Friday, October 2, 2009

The laundry challenge

Day Nine of 'The Daily Post'.

I love you English and Scottish women! I must admit I'm an American who has been spoiled my entire life by a tumble dryer. I'm reconciling to the idea of line-drying when I move to England in a couple of months. I have one very important question for you, though -- and please don't laugh. What do you do when it is winter and raining or snowing? The "drying cabinent" at my boyfriend's house is small and there are only two radiators that I can put socks on to warm-dry them. Do you have secret clothing lines that come out from trap doors in the halls and extend into the kitchen? I'm not being funny here -- I truly would like to whole-heartedly embrace something that is so good for the environment. I could easily dry my clothing if I had a yard in California as the weather is so nice, but what do you do in stretches of rain?

This was a comment on my post about washing lines. It got me thinking about one aspect of expat life which is a real pain in the ass. It is this. People are used to their own way of life, and find it very hard to explain to a newbie why or how they do things. I found myself wanting to reply to Rachel, the commenter, “It’s hard to explain, but it’s just a question of muddling through. Don’t worry. You’ll get the hang of it.” And then I thought how really frustrating that would be for her.

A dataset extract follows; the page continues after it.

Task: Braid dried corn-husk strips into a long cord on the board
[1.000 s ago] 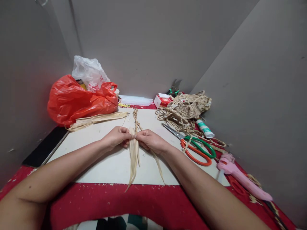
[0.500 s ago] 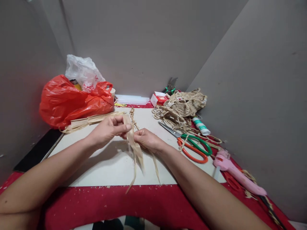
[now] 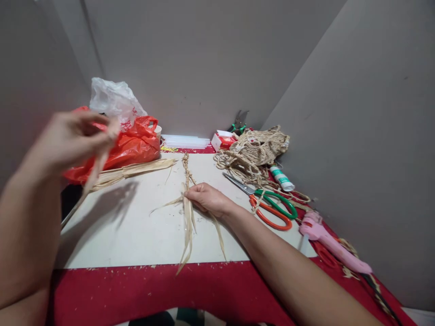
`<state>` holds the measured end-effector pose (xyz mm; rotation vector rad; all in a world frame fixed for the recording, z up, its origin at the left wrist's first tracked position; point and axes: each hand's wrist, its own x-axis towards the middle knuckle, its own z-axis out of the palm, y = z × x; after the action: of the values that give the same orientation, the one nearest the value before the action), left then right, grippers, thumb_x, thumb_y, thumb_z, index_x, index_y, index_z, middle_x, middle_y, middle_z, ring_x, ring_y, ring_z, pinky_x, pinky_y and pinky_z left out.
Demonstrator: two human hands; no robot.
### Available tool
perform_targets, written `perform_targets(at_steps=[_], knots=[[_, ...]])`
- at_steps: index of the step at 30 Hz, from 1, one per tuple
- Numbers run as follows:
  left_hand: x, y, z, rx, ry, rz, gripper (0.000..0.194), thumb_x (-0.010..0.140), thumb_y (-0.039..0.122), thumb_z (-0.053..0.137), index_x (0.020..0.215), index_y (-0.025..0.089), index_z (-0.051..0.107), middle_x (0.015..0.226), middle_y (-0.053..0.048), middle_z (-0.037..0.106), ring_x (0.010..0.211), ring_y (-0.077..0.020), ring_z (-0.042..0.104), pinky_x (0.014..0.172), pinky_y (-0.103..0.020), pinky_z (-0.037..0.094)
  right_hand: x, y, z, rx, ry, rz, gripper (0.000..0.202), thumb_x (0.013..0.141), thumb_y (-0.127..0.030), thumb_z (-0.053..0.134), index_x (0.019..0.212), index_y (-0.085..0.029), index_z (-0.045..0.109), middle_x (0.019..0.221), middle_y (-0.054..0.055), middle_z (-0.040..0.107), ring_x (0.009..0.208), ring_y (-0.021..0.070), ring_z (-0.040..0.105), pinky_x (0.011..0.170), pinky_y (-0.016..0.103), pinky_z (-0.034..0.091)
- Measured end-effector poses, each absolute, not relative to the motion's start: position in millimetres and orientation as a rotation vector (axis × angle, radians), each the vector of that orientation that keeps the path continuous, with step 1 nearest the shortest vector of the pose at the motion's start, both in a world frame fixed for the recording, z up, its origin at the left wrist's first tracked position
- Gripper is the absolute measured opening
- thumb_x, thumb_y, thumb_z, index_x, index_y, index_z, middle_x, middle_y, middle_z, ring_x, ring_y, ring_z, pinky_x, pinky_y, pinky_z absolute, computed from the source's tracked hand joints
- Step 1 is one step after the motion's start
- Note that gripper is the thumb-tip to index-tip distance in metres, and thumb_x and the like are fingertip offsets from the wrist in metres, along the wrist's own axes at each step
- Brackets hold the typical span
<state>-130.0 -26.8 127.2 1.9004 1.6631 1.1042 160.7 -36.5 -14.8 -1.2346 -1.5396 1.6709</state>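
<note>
My left hand (image 3: 70, 140) is raised at the left, blurred, its thumb and fingers pinched on a dry husk strip (image 3: 92, 177) that hangs below it. With its fingertips my right hand (image 3: 210, 199) grips a thin braided husk cord (image 3: 186, 168) at the middle of the white board (image 3: 136, 231). Below that grip, loose husk strands (image 3: 187, 226) fan toward me, and one points left. The cord's braided part lies away from me. A pile of flat dry husks (image 3: 136, 170) rests at the board's far left, beyond my left hand.
Red-and-green-handled scissors (image 3: 268, 203) lie right, beside a pink glue gun (image 3: 326, 235), a white-and-green tube (image 3: 282, 178) and a heap of twisted cord (image 3: 263, 147). Behind are a small red-white box (image 3: 222, 141), green-handled pliers (image 3: 239, 123) and clear sticks (image 3: 186, 141). A red bag (image 3: 139, 142) stands left.
My left hand has moved from the cord up and to the left, taking a husk strip along. My right hand keeps its grip on the cord, whose strands now spread out.
</note>
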Motion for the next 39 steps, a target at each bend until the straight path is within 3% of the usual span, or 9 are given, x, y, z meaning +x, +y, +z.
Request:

It took me right back to my early days here, when things that seemed just a part of life to everyone, were compete mysteries to me. Mysteries that they didn’t seem able to explain. Of course part of the frustration is that you can see their point. There are so many things in life that can’t be explained very easily. Or explaining them is just the beginning. What really needs to happen, is for you to jump in, try a few things a few different ways, and then after finding one that works and repeating it for a while, you are just as much an expert as all the rest of them. A little help to get you started is, actually, a big help, but there are no short cuts to experience.

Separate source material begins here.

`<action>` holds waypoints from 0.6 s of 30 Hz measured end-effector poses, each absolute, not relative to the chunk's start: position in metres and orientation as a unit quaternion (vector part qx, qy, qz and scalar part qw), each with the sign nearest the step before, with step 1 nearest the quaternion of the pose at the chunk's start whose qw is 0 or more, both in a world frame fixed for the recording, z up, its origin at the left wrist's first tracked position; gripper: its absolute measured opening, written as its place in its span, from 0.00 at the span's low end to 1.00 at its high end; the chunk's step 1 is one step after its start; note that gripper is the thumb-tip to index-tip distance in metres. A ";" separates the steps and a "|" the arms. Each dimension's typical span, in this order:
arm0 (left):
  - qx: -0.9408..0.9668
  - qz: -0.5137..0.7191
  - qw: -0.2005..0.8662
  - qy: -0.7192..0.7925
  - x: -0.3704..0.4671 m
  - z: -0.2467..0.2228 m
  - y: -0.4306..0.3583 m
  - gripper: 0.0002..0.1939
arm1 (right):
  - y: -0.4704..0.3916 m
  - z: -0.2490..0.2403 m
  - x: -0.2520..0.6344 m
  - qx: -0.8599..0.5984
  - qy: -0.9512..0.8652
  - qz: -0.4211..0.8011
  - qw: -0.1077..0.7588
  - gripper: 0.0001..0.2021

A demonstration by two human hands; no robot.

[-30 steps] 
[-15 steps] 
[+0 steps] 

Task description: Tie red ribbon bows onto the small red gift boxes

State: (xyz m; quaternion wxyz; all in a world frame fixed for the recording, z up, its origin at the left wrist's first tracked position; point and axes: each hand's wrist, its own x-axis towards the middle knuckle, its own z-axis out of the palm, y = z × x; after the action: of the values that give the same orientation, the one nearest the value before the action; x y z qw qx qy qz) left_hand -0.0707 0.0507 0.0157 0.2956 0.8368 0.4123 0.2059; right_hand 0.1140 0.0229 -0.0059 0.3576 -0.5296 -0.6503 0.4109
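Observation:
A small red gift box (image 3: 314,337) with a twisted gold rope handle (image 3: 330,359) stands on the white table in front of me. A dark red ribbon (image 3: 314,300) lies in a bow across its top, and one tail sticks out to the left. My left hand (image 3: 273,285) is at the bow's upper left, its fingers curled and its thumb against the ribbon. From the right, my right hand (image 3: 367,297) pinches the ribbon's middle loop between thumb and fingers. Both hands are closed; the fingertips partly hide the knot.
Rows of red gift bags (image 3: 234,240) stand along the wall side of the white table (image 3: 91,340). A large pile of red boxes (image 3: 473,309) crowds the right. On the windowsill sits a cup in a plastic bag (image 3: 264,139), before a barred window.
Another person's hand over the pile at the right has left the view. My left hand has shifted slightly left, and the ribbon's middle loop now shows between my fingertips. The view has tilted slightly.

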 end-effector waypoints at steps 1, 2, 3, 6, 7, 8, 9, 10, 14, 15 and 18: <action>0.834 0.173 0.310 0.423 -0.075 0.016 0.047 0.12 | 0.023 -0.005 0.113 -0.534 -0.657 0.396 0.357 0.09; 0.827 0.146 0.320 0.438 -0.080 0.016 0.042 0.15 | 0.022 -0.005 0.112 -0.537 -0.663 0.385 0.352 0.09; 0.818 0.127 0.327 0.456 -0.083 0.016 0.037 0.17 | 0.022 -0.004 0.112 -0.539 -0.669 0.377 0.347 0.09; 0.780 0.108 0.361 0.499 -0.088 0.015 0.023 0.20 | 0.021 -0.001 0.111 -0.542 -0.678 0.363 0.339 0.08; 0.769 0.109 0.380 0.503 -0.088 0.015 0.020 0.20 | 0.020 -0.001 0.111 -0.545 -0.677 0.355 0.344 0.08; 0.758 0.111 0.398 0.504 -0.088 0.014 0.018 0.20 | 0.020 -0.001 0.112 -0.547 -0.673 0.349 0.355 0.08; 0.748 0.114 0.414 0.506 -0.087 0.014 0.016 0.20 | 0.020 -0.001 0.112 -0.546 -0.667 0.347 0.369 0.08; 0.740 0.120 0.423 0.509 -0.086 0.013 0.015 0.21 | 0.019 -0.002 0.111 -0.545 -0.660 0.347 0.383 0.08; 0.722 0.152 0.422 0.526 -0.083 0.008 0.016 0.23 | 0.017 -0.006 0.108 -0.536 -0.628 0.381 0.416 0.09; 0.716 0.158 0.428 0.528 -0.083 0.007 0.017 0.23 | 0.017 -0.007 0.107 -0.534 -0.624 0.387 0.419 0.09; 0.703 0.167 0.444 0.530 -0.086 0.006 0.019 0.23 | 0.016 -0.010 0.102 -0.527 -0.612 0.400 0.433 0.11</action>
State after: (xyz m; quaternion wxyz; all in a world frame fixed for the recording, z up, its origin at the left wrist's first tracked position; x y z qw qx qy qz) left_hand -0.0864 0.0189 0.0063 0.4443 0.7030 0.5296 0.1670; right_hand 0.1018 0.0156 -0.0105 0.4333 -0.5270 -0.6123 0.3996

Incidentally, my husband wrote a whole PhD thesis on this very subject. What a waste of those years, when all along he had a wife who could sum it up in a paragraph! I should just have discovered blogging a few years earlier, and we’d have saved ourselves a lot of time and money - though the university might not have awarded him a doctorate and the right to wear a fancy hat on the basis of one paragraph in a blog post. Universities are picky like that.

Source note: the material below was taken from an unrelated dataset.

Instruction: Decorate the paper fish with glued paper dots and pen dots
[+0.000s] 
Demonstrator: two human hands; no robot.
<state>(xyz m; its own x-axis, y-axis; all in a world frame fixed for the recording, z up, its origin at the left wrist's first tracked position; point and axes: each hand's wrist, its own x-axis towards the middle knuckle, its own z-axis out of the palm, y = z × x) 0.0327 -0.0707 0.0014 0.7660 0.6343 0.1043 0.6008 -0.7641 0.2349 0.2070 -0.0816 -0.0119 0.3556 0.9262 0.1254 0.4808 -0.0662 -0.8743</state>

But back to Rachel. In my early days, I often did pose questions such as hers to the blogging community, because (a) it was a lot quicker and easier than asking 10 local people, and I didn’t even know 10 local people at that point, but it meant I got 10 answers, (b) I got fed up with asking basic questions to people face to face - it didn’t make for great conversation, and (c) I quickly came to realize what a fabulous bunch is out there in the blogosphere, and what top quality answers they gave.

So, on Rachel’s behalf, tell me. How on earth DO we manage to get washing dry, in the British climate, with no tumble dryer? I mean, talk about setting a difficult challenge. Rachel’s boyfriend is already a huge step ahead of me (and I thought I was a pretty impressive laundry operator), because I don’t even know what a ‘drying cabinet’ is. Unless it’s what a Prime Minister appoints if he/she wants to counteract the effects of a government of Tory wets.

Let me start us all off. Rachel, I did have a tumble dryer in Scotland, for emergencies, but I hardly ever used it because there’s this marvellous thing called a drying rack. It’s worth taking time and choosing a good one. By good one, I mean one that will make the maximum use of the space you have available. A lot of people have the rack in the kitchen, where it is a permanent annoyance and gets in the way of whatever you are doing. Other people put it in the bath, where it stands for days on end with semi-dry clothes, because bathrooms are cold and draughty in the UK, and it’s only eternal optimism (see ‘Dunkirk spirit’ in my previous laundry post) that keeps us in the belief that the clothes will actually dry in there. Radiators are a good bet, even if your boyfriend only has two small ones in his small house. As he has perhaps already told you, size isn’t everything.

We Brits are prepared to spend more time and effort on laundry than our US counterparts, so that we are quite happy to get up from the sofa at intervals throughout the evening, even though this means interrupting our viewing of splendid BBC programmes since there are no commercial breaks (which, come to think of it, would actually be useful for laundry purposes), and remove a few dry socks to make space for the next lot of them. We are a bit laundry obsessed, truth be told, so that first thing in the morning, when we get out of bed, our topmost priority isn’t to get the coffee maker on, but to remove the dry socks from the radiators and put out the next batch of damp ones.

As for those secret lines coming out from trap doors, no, we don’t have those but it’s a magnificent idea, which you should develop, take to the Dragons’ Den (UK equivalent of the Sharks’ Tank), and use to make a fortune. Then you and your boyfriend will be able to buy a big house and install a huge tumble dryer in it.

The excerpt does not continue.